***** DATA BLOCK

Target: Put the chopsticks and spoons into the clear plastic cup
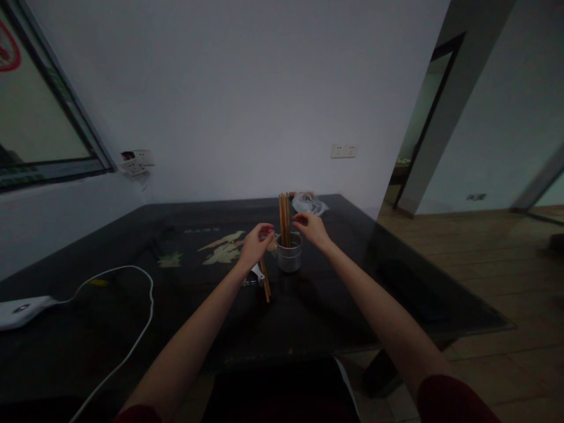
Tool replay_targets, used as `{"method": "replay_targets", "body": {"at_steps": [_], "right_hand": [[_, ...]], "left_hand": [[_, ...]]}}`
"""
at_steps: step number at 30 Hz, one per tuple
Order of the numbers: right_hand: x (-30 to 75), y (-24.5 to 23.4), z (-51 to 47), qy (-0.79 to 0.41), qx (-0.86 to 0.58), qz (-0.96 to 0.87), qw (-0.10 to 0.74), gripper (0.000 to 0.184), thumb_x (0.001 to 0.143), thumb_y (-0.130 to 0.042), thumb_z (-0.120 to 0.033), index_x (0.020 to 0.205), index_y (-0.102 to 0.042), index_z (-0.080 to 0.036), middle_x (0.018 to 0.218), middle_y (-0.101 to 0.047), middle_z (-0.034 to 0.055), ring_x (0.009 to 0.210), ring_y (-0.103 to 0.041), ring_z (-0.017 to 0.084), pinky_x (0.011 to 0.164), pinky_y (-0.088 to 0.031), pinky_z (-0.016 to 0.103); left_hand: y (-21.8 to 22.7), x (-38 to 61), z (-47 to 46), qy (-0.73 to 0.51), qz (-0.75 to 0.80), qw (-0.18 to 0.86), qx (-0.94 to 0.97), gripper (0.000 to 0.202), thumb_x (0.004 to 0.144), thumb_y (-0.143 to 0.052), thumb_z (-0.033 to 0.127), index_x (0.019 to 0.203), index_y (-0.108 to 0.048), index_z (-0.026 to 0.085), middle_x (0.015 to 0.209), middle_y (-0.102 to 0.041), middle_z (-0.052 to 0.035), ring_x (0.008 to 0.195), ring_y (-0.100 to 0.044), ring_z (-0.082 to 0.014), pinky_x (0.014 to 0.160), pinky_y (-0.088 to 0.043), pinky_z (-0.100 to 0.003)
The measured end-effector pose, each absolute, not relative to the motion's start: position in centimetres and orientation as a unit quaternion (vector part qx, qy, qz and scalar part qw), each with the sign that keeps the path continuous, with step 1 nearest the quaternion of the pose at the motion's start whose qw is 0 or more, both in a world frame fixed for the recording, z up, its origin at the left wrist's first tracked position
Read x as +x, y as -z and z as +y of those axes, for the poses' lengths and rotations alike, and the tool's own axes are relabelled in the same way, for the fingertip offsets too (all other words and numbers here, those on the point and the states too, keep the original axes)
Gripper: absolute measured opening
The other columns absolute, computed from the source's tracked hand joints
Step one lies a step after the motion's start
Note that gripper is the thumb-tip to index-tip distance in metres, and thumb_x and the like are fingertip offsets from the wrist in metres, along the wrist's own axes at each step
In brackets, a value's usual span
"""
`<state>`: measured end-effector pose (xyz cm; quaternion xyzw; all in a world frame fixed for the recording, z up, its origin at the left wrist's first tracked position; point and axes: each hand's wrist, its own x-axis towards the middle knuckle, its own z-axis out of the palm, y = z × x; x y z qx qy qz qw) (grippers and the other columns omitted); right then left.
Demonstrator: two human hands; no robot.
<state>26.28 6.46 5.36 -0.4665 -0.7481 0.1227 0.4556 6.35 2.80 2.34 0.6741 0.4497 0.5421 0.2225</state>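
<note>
A small metal cup stands on the dark glass table and holds a bundle of wooden chopsticks standing upright. My left hand is just left of the cup, fingers curled in a pinch, with loose chopsticks lying on the table under it. I cannot make out whether it grips them. My right hand hovers right of the upright chopsticks, fingers bent toward them, apparently holding nothing.
A crumpled clear plastic bag lies behind the cup. A white device with a white cable sits at the table's left. A small white object lies beside the loose chopsticks. Wooden floor and a doorway lie to the right.
</note>
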Motion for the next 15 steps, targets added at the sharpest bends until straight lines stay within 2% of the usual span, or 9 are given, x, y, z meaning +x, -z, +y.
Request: {"method": "replay_targets", "body": {"at_steps": [5,7,9,11,15], "right_hand": [[26.2,-7.3,1.4,0.004,-0.426,-0.773,0.470,0.012,0.083,-0.057,-0.021,0.081,-0.067,-0.016,0.093,-0.065,0.0077,0.093,-0.058,0.019,0.083,-0.044,0.033],[25.3,-8.0,-1.2,0.013,-0.398,-0.800,0.450,0.013,0.086,-0.054,-0.022,0.083,-0.066,-0.016,0.091,-0.065,0.0072,0.089,-0.059,0.018,0.081,-0.044,0.030],[23.7,-8.1,-3.5,-0.002,-0.381,-0.838,0.391,0.017,0.088,-0.051,-0.024,0.085,-0.066,-0.016,0.083,-0.066,0.0052,0.080,-0.060,0.016,0.074,-0.044,0.025],[21.5,-7.6,-5.2,-0.009,-0.372,-0.879,0.298,0.019,0.090,-0.050,-0.026,0.086,-0.066,-0.017,0.082,-0.068,0.0048,0.078,-0.062,0.015,0.071,-0.044,0.024],[17.0,-5.6,-5.9,0.026,-0.427,-0.898,0.107,0.027,0.093,-0.042,-0.025,0.092,-0.067,-0.015,0.091,-0.070,0.0120,0.085,-0.066,0.022,0.074,-0.047,0.030]], "left_hand": [[-0.8,3.2,0.4,-0.518,0.475,0.230,0.673,0.020,0.078,-0.056,0.031,0.088,-0.063,0.015,0.089,-0.068,-0.0067,0.082,-0.064,-0.0180,0.078,-0.050,-0.032],[0.1,2.3,0.1,-0.514,0.487,0.239,0.664,0.017,0.078,-0.055,0.029,0.084,-0.063,0.015,0.084,-0.068,-0.0065,0.079,-0.064,-0.0187,0.077,-0.051,-0.033],[0.6,1.8,-0.1,-0.516,0.492,0.246,0.657,0.017,0.077,-0.054,0.028,0.082,-0.063,0.015,0.082,-0.068,-0.0063,0.078,-0.065,-0.0190,0.075,-0.051,-0.033],[0.8,1.5,-0.3,-0.518,0.487,0.248,0.658,0.017,0.078,-0.053,0.028,0.084,-0.063,0.015,0.082,-0.068,-0.0058,0.077,-0.065,-0.0187,0.074,-0.051,-0.032],[0.8,0.9,-0.2,-0.504,0.494,0.225,0.672,0.018,0.078,-0.051,0.025,0.086,-0.063,0.016,0.082,-0.068,-0.0053,0.077,-0.064,-0.0180,0.073,-0.050,-0.030]]}}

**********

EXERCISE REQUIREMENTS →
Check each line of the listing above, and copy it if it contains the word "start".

YOUR SOLUTION →
The measured end-effector pose, each absolute, not relative to the motion's start: position in centimetres and orientation as a unit quaternion (vector part qx, qy, qz and scalar part qw), each with the sign that keeps the path continuous, with step 1 nearest the quaternion of the pose at the motion's start whose qw is 0 or more, both in a world frame fixed for the recording, z up, its origin at the left wrist's first tracked position
Step one lies a step after the motion's start

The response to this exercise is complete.